*** Opening INPUT DATA ***
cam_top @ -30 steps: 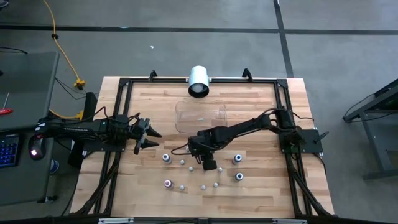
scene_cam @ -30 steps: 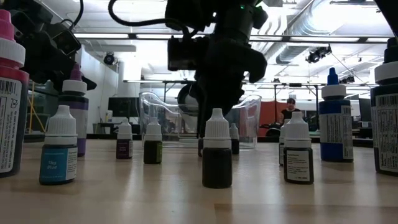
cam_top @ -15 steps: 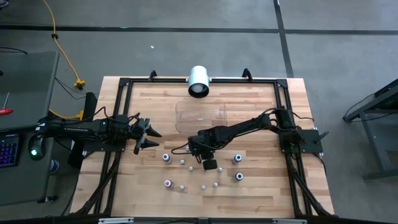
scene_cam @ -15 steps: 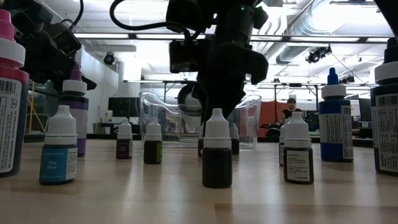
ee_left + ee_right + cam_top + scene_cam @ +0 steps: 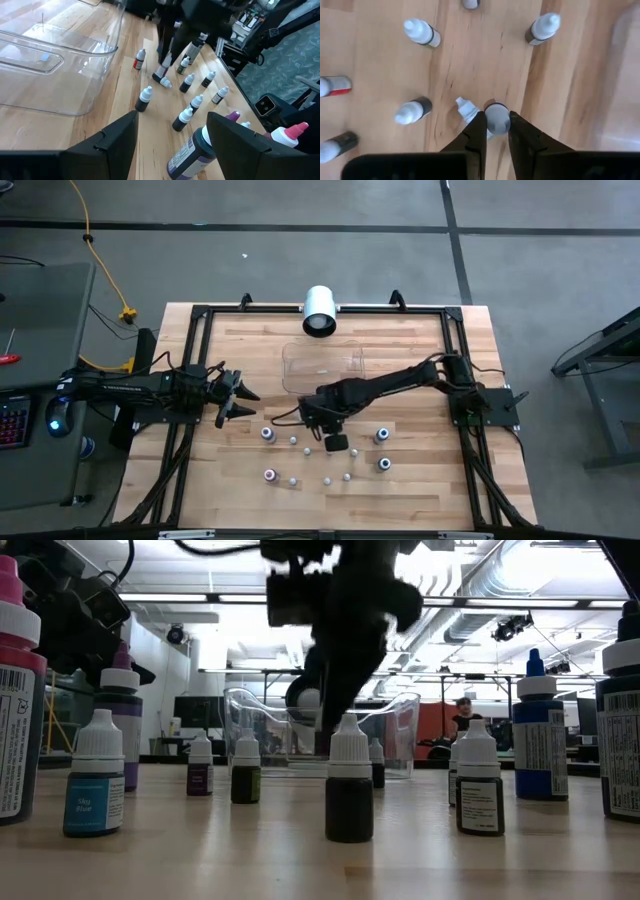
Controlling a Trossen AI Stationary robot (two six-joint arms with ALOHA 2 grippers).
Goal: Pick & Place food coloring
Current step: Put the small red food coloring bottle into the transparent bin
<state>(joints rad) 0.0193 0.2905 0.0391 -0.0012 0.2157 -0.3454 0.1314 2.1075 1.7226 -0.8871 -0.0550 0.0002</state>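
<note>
Several small food coloring bottles [image 5: 294, 442] with white caps stand on the wooden table's near half, and larger ones stand among them [image 5: 381, 436]. My right gripper [image 5: 336, 442] points down over the middle of the group, shut on one small bottle [image 5: 497, 118]. Beside it another small bottle [image 5: 465, 108] lies on its side on the table [image 5: 162, 80]. My left gripper [image 5: 240, 395] waits open at the table's left side, holding nothing. My right gripper pinches the small bottle's round white cap [image 5: 497, 111] between its two fingers [image 5: 476, 131]. The fingers come from above, pointing down. The bottle stands upright in the hold, its body hidden under the cap. Whether its base is clear of the table does not show.
A clear shallow tray [image 5: 322, 368] sits on the table just beyond the bottles, and a white cylinder [image 5: 319, 310] stands at the far edge. Tall bottles [image 5: 538, 740] stand close to the low camera. A black frame [image 5: 200, 315] runs around the tabletop.
My right gripper has closed its fingers around the bottle's cap and has risen a little above the group; it shows blurred in the low view. My left arm has kept still.
</note>
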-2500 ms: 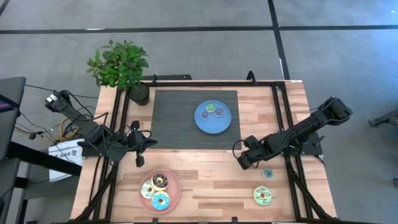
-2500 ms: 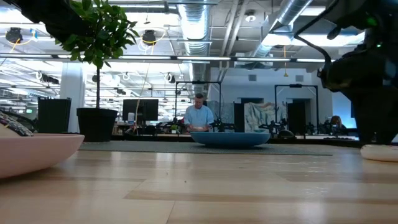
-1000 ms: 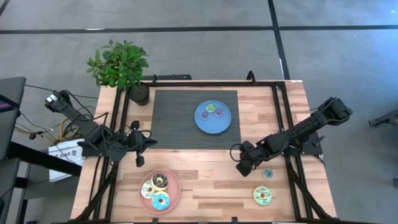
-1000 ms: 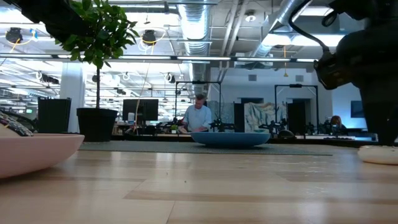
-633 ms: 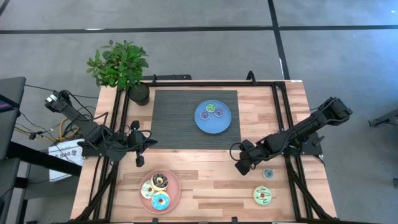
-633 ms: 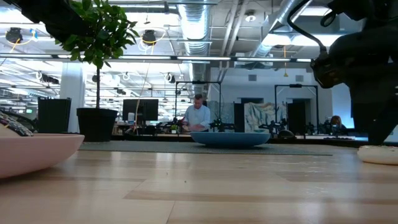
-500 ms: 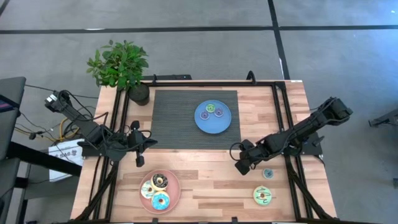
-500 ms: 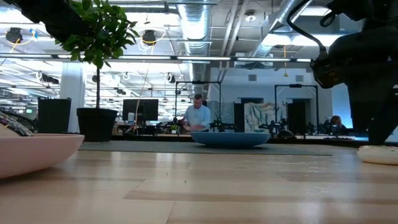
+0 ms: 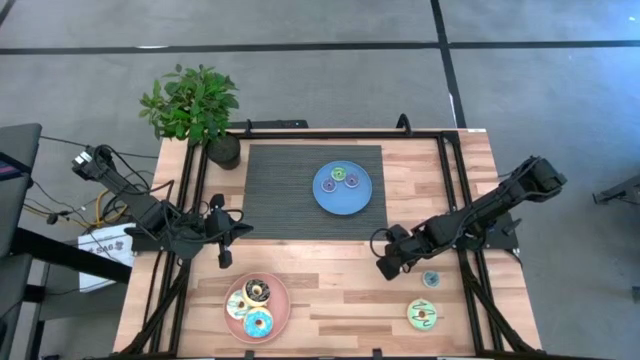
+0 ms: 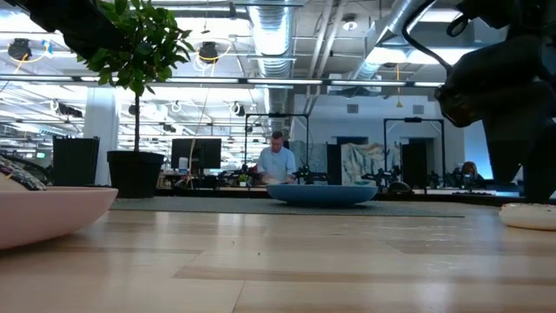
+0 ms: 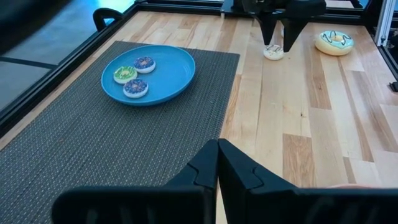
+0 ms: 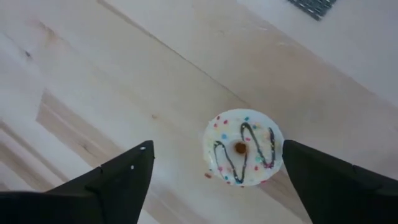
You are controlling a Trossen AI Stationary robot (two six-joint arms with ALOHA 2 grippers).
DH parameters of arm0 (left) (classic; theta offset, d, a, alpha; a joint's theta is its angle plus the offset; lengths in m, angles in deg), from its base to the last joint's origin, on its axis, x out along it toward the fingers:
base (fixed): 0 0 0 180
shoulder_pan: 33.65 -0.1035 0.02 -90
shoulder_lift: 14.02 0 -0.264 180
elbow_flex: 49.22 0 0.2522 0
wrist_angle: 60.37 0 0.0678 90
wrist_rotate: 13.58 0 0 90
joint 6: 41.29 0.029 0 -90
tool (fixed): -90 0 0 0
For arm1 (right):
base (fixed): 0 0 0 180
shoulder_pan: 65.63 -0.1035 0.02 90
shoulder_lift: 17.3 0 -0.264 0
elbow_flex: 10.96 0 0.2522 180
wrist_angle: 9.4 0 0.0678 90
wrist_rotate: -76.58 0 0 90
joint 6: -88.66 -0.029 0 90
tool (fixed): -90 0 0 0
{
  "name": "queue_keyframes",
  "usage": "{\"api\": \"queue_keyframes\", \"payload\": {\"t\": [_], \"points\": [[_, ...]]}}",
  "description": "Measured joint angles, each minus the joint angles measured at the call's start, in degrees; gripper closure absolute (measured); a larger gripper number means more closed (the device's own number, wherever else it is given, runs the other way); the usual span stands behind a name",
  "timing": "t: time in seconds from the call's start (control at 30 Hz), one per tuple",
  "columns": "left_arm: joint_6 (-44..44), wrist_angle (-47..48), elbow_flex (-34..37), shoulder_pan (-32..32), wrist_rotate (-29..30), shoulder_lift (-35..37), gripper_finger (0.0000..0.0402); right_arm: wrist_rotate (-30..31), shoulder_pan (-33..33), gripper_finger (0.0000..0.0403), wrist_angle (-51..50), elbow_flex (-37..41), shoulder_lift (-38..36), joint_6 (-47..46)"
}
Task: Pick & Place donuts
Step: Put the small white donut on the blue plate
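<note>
My right gripper (image 12: 217,144) is open and points down over a coin-small cream donut (image 12: 242,148) with dark drizzle that lies flat on the bare wood. Its fingers stand on either side of the donut without touching it. The left wrist view shows that gripper (image 11: 278,42) just above the donut (image 11: 273,52); in the high view the gripper (image 9: 384,267) hides it. A small teal donut (image 9: 431,279) and a large green one (image 9: 424,314) lie near it. My left gripper (image 11: 217,146) waits shut at the table's left (image 9: 222,248).
A blue plate (image 9: 325,200) on the dark mat holds three small donuts (image 9: 342,178). A pink plate (image 9: 280,292) near the near edge carries three large donuts (image 9: 257,307). A potted plant (image 9: 195,110) stands at the far left corner. A person (image 10: 278,165) sits beyond the table.
My right gripper has crept a little toward the table's left and near edge, over the cream donut. The donuts and my left arm have kept still.
</note>
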Motion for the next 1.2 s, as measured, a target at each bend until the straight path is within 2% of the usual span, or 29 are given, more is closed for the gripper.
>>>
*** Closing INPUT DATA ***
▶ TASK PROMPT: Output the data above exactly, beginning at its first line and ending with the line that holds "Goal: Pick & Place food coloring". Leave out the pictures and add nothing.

▶ RESPONSE TO THIS TASK:
cam_top @ -30 steps: 
scene_cam @ -30 steps: 
cam_top @ -15 steps: 
scene_cam @ -15 steps: 
ee_left + ee_right + cam_top + scene_cam @ +0 steps: 
Controlling a Trossen AI Stationary robot (two six-joint arms with ALOHA 2 grippers).
Goal: Pick & Place food coloring

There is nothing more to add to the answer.